同体性d4z4の生成は、モザイク患者からの収縮および矛盾していない不滅の筋肉細胞クローン：FSHDの細胞モデル

ほとんどの場合、facioscapulohumeral筋ジストロフィー（FSHD）は、4QサブテロメアのD4Z4繰り返しの収縮によって引き起こされます。この収縮は、局所クロマチンの脱還元とDux4レトロジェンの抑制に関連しています。その複雑な遺伝的およびエピジェネティックな原因と疾患の重症度の高い臨床的変動は、FSHDの根底にある病原性メカニズムに関する調査を複雑にします。かなりの不均一性をバイパスする検証済みの細胞モデルは、FSHDの機械的および治療的研究を促進します。De novo fshdのD4Z4繰り返し収縮に対する体細胞モザイクの高い発生率を利用して、モザイク患者からクローン筋原性細胞モデルを確立しました。個々のクローンは、d4z4リピートアレイのサイズを除いて遺伝的に同一であり、正常またはfshdサイズのいずれかです。これらのクローンは筋原性特性を保持し、D4Z4収縮クローンは、散発性核のDux4の発現のバーストによって、収縮されていないクローンとは異なり、このバースト様現象が局所in菌の特徴であることを示しています。その結果、Dux4標的遺伝子の微分発現のように、Dux4発現の下流効果がD4Z4収縮クローンで観察できます。また、免疫不全マウスを使用したin vivo再生への参加を示し、機械的および治療的研究のためのこれらのクローンの可能性をさらに拡大します。これらの細胞株は、FSHD固有の違いを特定するためにペアワイズ比較を促進し、ハイスループットの薬物スクリーンの新しい機会を生み出すと予想されます。

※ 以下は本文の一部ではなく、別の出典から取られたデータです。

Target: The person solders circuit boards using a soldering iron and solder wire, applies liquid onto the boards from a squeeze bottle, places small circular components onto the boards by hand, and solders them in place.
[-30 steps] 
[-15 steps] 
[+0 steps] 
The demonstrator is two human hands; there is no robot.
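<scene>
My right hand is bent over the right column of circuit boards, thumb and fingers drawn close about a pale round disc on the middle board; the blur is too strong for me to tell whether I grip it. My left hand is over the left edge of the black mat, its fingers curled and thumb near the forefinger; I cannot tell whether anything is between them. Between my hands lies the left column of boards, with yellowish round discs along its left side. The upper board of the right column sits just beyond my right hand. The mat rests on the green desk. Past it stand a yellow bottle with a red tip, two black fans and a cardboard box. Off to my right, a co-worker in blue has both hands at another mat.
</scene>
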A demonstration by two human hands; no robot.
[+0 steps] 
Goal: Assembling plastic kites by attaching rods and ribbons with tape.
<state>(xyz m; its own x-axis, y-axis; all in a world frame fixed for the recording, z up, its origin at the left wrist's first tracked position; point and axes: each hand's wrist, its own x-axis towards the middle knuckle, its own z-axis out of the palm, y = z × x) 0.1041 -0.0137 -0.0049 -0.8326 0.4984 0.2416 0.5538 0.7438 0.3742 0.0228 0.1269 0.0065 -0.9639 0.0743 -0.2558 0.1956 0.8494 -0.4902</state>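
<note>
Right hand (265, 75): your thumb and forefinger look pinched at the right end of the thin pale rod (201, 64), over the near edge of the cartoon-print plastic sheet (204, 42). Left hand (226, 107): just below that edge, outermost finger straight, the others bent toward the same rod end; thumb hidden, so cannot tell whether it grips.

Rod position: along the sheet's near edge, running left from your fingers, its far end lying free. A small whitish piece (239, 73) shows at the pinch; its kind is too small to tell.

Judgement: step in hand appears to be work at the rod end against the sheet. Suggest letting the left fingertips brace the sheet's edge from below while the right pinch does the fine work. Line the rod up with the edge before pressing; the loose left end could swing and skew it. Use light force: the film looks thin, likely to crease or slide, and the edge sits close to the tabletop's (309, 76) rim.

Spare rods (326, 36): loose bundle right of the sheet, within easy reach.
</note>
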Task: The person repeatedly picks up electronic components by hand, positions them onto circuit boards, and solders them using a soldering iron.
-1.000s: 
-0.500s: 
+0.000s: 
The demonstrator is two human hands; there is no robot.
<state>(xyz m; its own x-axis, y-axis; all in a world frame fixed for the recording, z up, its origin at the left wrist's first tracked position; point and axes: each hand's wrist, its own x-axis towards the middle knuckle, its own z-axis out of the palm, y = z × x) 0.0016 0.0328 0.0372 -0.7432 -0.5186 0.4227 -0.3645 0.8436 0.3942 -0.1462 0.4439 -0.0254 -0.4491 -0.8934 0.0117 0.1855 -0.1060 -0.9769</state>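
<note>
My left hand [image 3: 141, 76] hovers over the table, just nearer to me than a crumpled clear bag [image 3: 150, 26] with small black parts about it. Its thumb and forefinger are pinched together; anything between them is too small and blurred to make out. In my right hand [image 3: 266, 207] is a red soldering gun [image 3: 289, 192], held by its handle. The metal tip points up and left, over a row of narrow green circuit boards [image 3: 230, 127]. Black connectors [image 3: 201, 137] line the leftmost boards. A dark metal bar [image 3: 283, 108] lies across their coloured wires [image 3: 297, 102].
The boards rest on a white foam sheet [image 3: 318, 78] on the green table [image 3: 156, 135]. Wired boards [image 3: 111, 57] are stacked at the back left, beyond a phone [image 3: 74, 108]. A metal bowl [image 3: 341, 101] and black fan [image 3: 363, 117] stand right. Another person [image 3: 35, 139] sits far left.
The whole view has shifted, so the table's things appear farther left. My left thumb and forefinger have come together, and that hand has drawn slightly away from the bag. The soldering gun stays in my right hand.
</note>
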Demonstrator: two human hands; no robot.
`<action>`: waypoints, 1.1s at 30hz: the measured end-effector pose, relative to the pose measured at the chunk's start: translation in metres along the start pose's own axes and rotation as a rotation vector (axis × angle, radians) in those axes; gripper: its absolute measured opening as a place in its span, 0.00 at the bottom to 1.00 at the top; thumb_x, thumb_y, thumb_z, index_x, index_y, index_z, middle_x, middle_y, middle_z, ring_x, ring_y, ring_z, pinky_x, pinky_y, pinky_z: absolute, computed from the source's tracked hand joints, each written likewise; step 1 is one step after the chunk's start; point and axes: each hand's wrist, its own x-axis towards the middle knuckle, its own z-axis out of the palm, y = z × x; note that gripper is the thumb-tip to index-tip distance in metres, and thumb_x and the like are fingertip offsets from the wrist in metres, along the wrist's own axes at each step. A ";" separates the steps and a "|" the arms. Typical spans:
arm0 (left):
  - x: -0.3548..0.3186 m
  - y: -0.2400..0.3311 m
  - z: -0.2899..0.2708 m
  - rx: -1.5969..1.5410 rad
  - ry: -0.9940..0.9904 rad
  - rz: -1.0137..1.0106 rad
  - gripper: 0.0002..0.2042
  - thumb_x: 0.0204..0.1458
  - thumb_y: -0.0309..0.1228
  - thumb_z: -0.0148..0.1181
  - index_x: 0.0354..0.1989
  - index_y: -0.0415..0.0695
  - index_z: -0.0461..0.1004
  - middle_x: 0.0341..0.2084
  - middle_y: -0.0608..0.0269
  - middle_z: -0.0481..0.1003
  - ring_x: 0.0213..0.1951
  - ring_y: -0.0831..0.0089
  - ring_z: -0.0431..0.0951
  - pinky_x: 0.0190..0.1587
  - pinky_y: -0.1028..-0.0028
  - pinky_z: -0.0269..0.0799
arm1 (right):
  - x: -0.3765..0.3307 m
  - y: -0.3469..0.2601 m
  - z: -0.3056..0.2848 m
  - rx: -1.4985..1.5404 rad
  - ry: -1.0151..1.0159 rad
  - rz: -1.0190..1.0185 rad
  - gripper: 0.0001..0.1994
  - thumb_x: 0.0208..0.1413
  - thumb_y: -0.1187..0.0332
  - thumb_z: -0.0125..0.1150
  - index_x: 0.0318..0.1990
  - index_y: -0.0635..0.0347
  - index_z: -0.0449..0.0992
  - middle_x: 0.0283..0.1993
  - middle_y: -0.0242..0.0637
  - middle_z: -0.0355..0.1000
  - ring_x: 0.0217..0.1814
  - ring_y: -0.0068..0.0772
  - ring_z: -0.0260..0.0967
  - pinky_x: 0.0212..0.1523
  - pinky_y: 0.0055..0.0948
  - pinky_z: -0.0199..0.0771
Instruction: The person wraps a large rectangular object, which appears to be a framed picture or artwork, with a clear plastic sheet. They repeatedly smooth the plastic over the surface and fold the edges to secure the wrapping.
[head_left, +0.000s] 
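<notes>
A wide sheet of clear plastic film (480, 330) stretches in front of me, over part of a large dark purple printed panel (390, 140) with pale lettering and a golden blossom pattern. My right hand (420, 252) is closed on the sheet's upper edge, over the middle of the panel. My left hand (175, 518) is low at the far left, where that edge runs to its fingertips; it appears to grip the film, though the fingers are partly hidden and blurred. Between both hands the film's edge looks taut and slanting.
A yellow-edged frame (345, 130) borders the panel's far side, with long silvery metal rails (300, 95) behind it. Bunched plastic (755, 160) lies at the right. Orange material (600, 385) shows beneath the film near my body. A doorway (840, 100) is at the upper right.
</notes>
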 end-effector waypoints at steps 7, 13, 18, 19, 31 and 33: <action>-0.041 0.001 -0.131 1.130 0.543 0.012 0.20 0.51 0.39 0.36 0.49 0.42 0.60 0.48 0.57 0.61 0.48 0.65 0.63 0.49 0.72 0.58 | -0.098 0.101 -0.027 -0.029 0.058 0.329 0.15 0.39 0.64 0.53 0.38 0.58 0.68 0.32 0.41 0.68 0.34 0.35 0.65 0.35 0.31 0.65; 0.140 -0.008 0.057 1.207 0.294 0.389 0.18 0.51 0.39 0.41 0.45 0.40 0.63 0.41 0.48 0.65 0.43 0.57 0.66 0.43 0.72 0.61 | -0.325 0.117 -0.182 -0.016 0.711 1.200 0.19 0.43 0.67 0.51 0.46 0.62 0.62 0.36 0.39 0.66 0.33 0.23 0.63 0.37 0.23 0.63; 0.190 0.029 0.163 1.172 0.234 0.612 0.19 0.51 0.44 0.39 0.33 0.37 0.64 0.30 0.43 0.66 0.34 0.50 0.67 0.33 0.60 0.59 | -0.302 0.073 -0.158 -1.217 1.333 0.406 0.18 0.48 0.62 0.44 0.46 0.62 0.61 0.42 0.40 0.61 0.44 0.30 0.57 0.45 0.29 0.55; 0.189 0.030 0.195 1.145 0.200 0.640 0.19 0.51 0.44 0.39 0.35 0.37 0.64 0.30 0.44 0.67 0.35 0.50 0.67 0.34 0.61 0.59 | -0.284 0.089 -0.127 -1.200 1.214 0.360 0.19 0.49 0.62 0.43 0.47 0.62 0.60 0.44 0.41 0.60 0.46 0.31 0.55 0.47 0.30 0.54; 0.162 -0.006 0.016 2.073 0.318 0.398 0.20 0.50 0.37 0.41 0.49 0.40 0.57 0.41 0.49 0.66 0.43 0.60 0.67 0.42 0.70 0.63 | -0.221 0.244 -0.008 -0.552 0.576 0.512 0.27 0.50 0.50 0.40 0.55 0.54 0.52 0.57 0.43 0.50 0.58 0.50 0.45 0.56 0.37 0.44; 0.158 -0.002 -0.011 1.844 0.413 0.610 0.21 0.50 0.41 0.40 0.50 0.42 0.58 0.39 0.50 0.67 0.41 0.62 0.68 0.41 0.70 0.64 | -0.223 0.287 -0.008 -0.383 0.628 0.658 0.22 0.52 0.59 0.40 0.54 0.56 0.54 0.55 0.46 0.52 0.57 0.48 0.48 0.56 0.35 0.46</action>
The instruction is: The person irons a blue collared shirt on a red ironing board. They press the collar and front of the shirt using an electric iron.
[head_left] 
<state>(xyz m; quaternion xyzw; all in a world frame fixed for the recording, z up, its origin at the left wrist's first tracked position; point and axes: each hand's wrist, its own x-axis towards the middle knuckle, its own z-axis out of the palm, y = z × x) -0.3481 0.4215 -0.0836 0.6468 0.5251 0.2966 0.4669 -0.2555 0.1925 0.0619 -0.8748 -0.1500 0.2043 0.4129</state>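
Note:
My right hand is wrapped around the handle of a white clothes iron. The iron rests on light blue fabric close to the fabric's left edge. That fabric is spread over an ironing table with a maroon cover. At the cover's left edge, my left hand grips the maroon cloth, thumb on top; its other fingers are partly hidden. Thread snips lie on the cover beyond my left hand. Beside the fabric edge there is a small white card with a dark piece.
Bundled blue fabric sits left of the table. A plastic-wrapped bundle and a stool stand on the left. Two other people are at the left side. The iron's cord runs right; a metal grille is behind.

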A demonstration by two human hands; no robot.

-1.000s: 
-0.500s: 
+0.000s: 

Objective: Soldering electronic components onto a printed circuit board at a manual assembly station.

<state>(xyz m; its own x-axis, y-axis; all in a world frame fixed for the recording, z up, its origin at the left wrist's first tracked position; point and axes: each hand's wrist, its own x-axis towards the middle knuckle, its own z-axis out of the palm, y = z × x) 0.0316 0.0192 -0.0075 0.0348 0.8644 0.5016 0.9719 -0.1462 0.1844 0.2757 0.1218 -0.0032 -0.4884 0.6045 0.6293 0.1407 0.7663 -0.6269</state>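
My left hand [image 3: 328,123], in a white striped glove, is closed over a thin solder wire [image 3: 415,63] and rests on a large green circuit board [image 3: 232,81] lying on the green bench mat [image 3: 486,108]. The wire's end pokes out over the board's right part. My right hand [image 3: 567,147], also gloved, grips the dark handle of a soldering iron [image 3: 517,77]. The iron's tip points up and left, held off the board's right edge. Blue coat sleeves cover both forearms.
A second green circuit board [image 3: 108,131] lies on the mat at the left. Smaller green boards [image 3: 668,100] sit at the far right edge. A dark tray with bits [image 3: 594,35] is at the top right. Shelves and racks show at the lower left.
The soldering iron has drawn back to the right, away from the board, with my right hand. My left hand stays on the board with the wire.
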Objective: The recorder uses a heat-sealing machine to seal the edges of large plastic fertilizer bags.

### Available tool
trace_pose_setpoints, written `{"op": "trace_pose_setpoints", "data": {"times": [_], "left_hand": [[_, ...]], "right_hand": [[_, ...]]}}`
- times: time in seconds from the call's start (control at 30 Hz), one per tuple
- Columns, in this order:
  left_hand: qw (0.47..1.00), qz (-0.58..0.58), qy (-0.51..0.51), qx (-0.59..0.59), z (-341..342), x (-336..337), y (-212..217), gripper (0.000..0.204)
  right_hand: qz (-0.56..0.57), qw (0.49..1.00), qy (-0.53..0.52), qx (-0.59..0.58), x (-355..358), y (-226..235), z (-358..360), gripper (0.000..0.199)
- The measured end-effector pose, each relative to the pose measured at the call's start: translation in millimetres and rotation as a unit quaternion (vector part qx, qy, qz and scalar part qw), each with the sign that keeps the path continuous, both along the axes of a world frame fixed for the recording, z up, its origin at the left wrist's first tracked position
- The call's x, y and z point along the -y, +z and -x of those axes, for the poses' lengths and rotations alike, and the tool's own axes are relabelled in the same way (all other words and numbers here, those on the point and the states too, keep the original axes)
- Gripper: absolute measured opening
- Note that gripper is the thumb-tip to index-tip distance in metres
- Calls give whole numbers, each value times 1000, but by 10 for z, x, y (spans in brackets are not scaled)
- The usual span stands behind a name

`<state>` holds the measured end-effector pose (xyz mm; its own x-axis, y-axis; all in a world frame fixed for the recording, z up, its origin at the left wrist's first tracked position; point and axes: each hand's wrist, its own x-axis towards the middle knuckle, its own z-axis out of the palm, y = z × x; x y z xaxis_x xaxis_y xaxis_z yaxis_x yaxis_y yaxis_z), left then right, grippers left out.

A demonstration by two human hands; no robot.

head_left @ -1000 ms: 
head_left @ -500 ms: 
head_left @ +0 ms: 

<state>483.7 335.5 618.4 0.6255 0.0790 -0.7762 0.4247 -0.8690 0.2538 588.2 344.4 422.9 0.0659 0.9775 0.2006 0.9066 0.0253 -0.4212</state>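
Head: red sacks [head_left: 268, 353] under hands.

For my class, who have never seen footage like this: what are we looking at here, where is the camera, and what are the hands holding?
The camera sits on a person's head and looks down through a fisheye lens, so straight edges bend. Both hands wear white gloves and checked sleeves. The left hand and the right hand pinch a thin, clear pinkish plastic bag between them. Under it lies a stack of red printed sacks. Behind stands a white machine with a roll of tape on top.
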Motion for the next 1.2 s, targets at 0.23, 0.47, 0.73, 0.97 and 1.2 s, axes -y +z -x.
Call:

In most cases facioscapulohumeral muscular dystrophy (FSHD) is caused by contraction of the D4Z4 repeat in the 4q subtelomere. This contraction is associated with local chromatin decondensation and derepression of the DUX4 retrogene. Its complex genetic and epigenetic cause and high clinical variability in disease severity complicate investigations on the pathogenic mechanism underlying FSHD. A validated cellular model bypassing the considerable heterogeneity would facilitate mechanistic and therapeutic studies of FSHD. Taking advantage of the high incidence of somatic mosaicism for D4Z4 repeat contraction in de novo FSHD, we have established a clonal myogenic cell model from a mosaic patient. Individual clones are genetically identical except for the size of the D4Z4 repeat array, being either normal or FSHD sized. These clones retain their myogenic characteristics, and D4Z4 contracted clones differ from the noncontracted clones by the bursts of expression of DUX4 in sporadic nuclei, showing that this burst-like phenomenon is a locus-intrinsic feature. Consequently, downstream effects of DUX4 expression can be observed in D4Z4 contracted clones, like differential expression of DUX4 target genes. We also show their participation to in vivo regeneration with immunodeficient mice, further expanding the potential of these clones for mechanistic and therapeutic studies. These cell lines will facilitate pairwise comparisons to identify FSHD-specific differences and are expected to create new opportunities for high-throughput drug screens.